#### WORK REQUEST:
Return the run of lines below that opens with the line containing "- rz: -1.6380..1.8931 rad" and closes with the line containing "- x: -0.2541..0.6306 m", keeping each one exact.
MATERIAL SUPPLIED below:
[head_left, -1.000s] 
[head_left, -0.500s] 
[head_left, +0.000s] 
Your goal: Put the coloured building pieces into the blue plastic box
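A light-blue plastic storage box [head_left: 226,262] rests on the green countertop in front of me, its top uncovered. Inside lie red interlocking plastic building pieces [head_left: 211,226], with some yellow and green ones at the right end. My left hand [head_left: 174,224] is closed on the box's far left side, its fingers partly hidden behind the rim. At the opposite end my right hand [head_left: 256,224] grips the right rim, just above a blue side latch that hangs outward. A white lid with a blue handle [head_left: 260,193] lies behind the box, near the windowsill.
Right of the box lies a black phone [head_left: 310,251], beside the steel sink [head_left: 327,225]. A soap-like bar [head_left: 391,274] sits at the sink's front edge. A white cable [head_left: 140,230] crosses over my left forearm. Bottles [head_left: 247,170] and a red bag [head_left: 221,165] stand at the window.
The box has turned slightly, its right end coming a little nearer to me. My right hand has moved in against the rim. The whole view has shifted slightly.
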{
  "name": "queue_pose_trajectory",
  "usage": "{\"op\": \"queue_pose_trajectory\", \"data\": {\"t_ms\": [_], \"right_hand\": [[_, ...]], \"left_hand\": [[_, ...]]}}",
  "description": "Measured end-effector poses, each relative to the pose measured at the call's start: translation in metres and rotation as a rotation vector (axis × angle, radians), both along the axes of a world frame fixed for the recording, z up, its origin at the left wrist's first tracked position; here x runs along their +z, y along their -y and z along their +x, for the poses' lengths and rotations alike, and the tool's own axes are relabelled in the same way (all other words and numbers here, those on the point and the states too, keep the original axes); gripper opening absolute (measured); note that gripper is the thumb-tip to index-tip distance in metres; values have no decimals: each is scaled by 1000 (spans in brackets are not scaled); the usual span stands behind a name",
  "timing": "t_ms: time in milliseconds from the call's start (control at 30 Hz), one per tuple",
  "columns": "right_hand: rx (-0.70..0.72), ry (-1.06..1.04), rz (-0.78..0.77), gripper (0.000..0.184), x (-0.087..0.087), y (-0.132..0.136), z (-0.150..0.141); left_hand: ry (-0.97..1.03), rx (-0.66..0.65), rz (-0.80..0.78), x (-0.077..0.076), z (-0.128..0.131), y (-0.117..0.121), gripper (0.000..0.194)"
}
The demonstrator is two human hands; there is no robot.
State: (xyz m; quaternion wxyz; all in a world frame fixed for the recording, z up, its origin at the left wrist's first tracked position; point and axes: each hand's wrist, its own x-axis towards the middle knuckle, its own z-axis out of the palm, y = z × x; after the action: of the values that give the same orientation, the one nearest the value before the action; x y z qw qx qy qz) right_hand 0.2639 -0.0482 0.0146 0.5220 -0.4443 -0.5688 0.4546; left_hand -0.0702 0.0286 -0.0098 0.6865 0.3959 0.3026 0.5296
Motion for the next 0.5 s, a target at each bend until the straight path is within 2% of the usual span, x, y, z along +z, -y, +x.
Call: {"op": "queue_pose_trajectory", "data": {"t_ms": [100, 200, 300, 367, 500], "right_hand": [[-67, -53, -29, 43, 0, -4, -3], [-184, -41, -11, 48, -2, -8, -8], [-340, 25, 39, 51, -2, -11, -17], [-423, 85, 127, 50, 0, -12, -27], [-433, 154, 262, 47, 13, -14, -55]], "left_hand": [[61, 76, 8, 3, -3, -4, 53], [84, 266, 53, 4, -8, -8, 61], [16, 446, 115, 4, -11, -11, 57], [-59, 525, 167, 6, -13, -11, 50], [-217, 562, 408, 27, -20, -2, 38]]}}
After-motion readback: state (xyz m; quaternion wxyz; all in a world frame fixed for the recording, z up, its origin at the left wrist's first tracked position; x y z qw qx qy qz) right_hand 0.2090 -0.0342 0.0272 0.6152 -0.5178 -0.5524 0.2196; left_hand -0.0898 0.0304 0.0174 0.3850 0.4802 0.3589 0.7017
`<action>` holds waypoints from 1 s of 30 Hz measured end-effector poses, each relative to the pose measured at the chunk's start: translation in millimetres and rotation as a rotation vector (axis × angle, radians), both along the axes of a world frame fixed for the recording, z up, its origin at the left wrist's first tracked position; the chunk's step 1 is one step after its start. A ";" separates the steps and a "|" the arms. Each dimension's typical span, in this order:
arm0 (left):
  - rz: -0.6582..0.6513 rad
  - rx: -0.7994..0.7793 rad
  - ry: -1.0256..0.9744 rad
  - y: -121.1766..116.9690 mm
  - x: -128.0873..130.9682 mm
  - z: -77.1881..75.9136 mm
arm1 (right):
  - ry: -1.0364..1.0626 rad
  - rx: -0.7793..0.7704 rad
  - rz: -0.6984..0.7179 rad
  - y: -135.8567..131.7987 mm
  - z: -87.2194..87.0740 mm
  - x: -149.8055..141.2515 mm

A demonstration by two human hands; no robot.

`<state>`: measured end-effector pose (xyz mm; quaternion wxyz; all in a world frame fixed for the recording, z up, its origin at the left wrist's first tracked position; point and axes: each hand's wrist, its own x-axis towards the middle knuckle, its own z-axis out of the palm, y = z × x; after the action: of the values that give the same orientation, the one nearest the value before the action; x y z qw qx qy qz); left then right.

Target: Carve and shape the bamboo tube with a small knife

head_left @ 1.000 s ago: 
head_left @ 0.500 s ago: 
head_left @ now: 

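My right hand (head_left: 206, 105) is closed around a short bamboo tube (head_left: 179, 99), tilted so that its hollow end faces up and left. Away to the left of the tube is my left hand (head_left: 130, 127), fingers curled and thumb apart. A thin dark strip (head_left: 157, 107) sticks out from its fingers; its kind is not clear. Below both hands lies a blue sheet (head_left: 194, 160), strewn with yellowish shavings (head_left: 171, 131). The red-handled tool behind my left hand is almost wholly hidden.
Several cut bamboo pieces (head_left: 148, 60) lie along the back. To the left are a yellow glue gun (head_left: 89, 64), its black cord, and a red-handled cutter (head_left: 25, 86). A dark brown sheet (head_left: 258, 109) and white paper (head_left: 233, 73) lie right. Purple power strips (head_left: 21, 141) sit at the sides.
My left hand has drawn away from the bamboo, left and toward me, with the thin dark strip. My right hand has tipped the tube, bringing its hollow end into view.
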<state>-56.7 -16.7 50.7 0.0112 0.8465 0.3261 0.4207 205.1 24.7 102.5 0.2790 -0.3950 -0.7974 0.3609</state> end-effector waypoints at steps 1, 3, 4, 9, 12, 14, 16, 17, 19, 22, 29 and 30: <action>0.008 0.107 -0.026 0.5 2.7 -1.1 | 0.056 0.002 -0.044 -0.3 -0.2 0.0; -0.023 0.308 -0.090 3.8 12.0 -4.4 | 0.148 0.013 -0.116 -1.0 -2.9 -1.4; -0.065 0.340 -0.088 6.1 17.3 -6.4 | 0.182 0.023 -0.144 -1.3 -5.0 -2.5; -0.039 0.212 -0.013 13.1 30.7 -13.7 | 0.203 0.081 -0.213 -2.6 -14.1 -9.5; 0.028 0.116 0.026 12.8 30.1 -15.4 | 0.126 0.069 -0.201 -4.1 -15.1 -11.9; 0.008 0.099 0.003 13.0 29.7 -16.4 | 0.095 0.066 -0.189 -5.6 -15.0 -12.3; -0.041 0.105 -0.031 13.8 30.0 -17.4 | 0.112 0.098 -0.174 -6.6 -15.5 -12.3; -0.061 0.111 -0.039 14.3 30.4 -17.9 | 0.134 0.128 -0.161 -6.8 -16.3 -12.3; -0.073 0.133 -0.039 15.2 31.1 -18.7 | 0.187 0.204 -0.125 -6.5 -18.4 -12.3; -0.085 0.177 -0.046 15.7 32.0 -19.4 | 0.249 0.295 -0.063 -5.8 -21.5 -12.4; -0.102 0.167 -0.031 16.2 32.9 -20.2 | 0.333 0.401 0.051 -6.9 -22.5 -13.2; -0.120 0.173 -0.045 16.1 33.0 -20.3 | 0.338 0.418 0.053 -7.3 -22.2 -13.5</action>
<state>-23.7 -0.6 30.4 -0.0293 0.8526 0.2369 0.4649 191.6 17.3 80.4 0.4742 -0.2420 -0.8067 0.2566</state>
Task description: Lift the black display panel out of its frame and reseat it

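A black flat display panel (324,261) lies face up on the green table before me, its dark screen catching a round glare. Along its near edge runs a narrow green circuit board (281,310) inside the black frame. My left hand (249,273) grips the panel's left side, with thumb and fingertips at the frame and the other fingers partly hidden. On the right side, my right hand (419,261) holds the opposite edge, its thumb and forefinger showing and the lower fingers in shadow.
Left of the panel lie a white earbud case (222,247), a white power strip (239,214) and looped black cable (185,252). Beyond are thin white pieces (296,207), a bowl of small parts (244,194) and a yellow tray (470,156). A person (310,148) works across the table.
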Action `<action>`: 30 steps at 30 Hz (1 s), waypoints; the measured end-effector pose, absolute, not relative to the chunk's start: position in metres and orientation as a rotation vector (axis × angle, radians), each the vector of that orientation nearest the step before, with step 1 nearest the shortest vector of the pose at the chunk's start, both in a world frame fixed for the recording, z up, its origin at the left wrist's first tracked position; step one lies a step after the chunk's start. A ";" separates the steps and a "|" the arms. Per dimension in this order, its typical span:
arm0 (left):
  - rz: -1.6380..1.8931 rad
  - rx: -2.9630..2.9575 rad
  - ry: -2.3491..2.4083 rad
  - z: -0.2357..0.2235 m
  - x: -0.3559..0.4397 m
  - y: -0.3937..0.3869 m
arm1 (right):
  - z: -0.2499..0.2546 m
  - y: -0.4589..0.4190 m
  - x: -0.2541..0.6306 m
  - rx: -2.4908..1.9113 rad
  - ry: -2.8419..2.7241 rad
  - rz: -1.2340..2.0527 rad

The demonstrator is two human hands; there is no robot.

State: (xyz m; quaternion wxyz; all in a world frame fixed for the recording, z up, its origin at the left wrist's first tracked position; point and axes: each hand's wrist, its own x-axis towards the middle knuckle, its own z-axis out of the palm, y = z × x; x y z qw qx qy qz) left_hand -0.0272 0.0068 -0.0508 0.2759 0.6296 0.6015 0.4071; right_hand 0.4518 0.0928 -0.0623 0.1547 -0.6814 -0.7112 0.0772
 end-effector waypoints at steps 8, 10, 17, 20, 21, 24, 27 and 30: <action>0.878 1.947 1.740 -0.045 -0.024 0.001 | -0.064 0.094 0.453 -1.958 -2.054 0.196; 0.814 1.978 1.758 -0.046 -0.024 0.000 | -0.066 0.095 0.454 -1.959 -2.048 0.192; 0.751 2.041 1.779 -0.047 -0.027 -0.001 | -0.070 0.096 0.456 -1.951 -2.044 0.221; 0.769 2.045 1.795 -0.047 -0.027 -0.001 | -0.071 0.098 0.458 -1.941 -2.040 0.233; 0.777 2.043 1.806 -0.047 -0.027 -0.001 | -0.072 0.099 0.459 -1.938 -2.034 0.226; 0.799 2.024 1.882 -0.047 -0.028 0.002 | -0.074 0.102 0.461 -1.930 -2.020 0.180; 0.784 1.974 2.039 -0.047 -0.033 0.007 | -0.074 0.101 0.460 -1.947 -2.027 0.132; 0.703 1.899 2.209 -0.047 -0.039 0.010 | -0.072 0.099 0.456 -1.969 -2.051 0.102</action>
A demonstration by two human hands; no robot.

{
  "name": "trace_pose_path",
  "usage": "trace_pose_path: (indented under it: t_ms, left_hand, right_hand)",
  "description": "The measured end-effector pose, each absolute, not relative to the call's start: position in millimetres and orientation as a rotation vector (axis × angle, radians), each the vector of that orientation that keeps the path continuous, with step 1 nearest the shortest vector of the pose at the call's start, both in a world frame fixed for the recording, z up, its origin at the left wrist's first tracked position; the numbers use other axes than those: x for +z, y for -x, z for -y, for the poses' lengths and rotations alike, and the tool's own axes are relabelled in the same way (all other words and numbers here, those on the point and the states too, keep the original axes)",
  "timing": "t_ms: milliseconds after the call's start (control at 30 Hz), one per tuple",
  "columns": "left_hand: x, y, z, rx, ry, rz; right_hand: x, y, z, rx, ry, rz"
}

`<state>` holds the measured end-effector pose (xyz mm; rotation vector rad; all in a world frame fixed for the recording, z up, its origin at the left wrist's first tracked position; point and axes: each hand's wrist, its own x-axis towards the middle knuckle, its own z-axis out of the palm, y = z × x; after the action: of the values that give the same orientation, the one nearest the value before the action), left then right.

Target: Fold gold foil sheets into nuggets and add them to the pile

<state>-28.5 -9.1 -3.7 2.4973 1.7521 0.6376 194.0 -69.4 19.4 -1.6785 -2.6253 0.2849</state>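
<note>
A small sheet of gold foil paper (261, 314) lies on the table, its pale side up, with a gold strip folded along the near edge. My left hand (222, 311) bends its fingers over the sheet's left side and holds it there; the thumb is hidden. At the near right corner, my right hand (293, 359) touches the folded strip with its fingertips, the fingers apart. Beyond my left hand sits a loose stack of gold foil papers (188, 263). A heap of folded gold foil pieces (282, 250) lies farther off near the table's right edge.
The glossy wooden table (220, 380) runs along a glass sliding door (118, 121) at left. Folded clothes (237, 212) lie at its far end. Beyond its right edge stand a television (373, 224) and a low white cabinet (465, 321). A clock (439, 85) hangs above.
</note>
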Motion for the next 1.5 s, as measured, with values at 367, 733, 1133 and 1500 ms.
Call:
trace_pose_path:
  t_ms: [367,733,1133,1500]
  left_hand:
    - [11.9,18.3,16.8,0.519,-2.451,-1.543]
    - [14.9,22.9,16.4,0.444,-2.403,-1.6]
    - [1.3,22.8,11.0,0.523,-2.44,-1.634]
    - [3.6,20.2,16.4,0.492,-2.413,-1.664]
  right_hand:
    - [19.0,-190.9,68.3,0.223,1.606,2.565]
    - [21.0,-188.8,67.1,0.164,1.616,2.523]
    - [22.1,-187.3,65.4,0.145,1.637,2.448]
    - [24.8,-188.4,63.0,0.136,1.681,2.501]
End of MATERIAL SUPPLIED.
#### SOLUTION:
  - rz: -1.6380..1.8931 rad
  - rx: -2.9630..2.9575 rad
  - ry: -2.3491..2.4083 rad
  - z: -0.2357..0.2235 m
  - x: -0.3559..0.4397 m
  - y: -0.3937..0.3869 m
arm1 (right):
  - z: -0.2499..0.2546 m
  - y: -0.4589..0.4190 m
  - x: -0.2541..0.6306 m

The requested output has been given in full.